Of late, water issues have dominated public debate in Zimbabwe and this is hardly surprising considering the value that human beings derive from this precious liquid. The dominance of water issues is also understandable given that the country is in the middle of arguably the driest season. A world without water is unthinkable yet in Zimbabwe; water issues have remained among the most misunderstood as people either refuse to pay their water bills or deliberately negates to follow proper water utilisation procedures’, justifying their actions by claiming that access to water is a human right, a sacred one at that!
However, while the claim that water is a human right is an indisputable fact, it is also important to remind each other of the strategic importance of water and start treating water as an economic good especially in this age of climate change which is characterised by low rainfall activity as we have witnessed this season.
Evidently, there is still a long way to go before consumers, more importantly irrigating farmers, domestic users and industry understands that it is our attitude towards water and water related issues that have more bearing on the fate of our water sector than any other factor.
Water is a precious resource and while the Zimbabwe National Water Authority (ZINWA) is committed to ensure sustainable management of water resources, it is vital for all stakeholders in the water sector, including consumers themselves, to take an active role in water resources management.
Needless to say, the fact that water is a human right should not be used as an excuse for not paying water bills.
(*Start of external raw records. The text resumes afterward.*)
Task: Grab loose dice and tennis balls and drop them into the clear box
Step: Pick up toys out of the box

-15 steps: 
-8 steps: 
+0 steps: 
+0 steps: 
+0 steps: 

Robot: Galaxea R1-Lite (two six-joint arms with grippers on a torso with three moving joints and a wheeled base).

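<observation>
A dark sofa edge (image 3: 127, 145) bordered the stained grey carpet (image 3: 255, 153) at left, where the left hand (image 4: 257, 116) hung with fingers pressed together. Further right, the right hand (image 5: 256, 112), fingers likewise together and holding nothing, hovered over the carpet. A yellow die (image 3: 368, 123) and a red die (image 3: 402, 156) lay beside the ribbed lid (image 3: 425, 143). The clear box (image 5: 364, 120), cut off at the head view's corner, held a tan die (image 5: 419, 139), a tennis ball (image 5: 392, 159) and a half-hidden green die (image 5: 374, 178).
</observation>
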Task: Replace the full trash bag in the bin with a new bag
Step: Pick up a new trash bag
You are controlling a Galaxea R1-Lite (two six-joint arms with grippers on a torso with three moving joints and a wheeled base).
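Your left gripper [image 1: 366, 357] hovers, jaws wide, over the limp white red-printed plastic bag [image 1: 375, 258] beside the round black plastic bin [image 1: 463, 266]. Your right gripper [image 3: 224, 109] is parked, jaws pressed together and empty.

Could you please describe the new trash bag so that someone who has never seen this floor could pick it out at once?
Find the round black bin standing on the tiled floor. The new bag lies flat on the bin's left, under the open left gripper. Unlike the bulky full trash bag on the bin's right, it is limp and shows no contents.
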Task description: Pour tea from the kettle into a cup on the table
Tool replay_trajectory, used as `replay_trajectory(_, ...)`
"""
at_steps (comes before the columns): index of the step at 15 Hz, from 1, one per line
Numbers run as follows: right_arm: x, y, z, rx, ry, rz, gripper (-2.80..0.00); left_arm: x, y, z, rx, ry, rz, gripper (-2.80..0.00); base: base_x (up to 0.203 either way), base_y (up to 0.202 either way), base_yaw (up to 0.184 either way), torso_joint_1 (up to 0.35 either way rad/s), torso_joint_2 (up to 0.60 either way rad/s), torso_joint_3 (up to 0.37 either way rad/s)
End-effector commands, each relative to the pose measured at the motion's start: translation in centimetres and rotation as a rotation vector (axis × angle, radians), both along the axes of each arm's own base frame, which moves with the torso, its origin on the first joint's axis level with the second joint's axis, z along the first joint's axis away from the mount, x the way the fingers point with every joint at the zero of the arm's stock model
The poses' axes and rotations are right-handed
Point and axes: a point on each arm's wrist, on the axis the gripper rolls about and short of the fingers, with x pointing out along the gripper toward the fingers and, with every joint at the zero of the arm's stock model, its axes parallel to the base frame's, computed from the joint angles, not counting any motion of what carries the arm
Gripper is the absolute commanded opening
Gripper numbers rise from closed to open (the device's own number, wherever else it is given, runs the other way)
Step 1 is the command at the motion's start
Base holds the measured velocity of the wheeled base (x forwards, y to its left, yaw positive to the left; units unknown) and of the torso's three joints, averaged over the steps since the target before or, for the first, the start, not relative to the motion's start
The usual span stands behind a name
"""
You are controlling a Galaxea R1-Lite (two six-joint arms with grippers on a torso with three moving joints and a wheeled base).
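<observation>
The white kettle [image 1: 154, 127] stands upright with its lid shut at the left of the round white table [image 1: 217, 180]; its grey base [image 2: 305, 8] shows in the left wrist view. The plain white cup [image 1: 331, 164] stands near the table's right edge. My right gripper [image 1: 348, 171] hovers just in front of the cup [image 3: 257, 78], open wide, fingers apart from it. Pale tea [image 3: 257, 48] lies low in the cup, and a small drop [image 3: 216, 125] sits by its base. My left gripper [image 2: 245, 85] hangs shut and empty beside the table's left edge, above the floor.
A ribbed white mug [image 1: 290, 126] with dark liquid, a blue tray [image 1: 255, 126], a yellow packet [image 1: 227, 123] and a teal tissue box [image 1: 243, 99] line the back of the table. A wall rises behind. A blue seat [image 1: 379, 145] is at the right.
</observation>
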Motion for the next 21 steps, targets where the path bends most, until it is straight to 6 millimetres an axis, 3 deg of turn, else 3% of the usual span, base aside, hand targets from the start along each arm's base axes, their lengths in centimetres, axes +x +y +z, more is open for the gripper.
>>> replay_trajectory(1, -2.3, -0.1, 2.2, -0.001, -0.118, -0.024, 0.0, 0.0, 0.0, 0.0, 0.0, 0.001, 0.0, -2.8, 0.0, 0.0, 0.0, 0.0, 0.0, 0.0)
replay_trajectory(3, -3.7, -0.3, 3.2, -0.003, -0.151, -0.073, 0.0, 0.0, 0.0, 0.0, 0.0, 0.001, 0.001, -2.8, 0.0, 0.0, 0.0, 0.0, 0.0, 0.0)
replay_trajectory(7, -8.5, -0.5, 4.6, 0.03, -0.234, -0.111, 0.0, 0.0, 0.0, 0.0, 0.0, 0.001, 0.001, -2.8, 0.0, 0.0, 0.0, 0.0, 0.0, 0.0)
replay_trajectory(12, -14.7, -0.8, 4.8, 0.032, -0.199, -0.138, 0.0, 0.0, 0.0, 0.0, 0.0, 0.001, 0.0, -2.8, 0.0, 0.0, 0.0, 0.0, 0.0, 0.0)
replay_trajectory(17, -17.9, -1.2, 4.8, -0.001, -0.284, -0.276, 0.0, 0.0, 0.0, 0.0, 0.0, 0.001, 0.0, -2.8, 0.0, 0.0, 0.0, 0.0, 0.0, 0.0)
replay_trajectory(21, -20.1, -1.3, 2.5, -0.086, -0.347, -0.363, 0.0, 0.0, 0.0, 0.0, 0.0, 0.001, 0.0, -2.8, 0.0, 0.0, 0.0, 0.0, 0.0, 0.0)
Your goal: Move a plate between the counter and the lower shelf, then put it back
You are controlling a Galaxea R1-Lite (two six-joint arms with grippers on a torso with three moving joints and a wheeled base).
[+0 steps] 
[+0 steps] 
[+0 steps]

If we agree that water is an economic resource, it should then be easy to understand why the Water Act (Chapter 20:24) makes it mandatory even for raw and ground water consumers to pay for that water.
Sadly, there has been a lot of contention relating to the price of water with consumers of both raw, treated and borehole water querying the legality of water charges.
As a result, a considerable number of consumers have failed to honour their water bills and despite ZINWA’s commitment to ensuring equitable and efficient provision of water for both primary and secondary purposes, this has adversely affected the Authority’s capacity to carry out its mandate.
Those who question the legality of water charges need to be reminded of Section 30 of the ZINWA Act which clearly stipulates that, subject to the Water Act the Authority may, with the approval of the responsible minister, fix charges for raw or treated water, drilling of boreholes and provision of consultancy services.
Moreover, the Authority is not empowered to unilaterally review water charges without providing sufficient justification to the minister who has the discretion to either alter, uphold or turn down the proposed charge or increase.
For the avoidance of doubt, it is therefore vital for consumers to know that all the tariffs for raw, clear and borehole water have gone through this process thus effectively nullifying any claim that they are illegal.
It is sad to note that there are some consumers who continue to resist registering their boreholes and paying for their irrigation water while questioning the legality of those charges.
While raw and borehole water users have used their contestation of the legality of water charges as the basis for their reluctance to pay, clear water consumers have argued, albeit with no evidence, that their failure to pay is due to the fact that water charges are too high.
Unfortunately, it is from this lack of understanding of water charges that a number of consumers have derived false justification for failing to service their water bills.
However, nothing can be further from the truth. ZINWA’s tariff structure especially for clear water where most complains about the price of water have emanated from, is specifically designed to encourage water saving with consumers who use less water attracting a lesser levy than those who use more.
Evidently and contrary to popular opinion, much of the criticism about water tariffs is baseless as it ignores the legal perspective of water management in this Country.
The Authority therefore encourages all consumers to visit ZINWA offices nearest to them and seek clarification.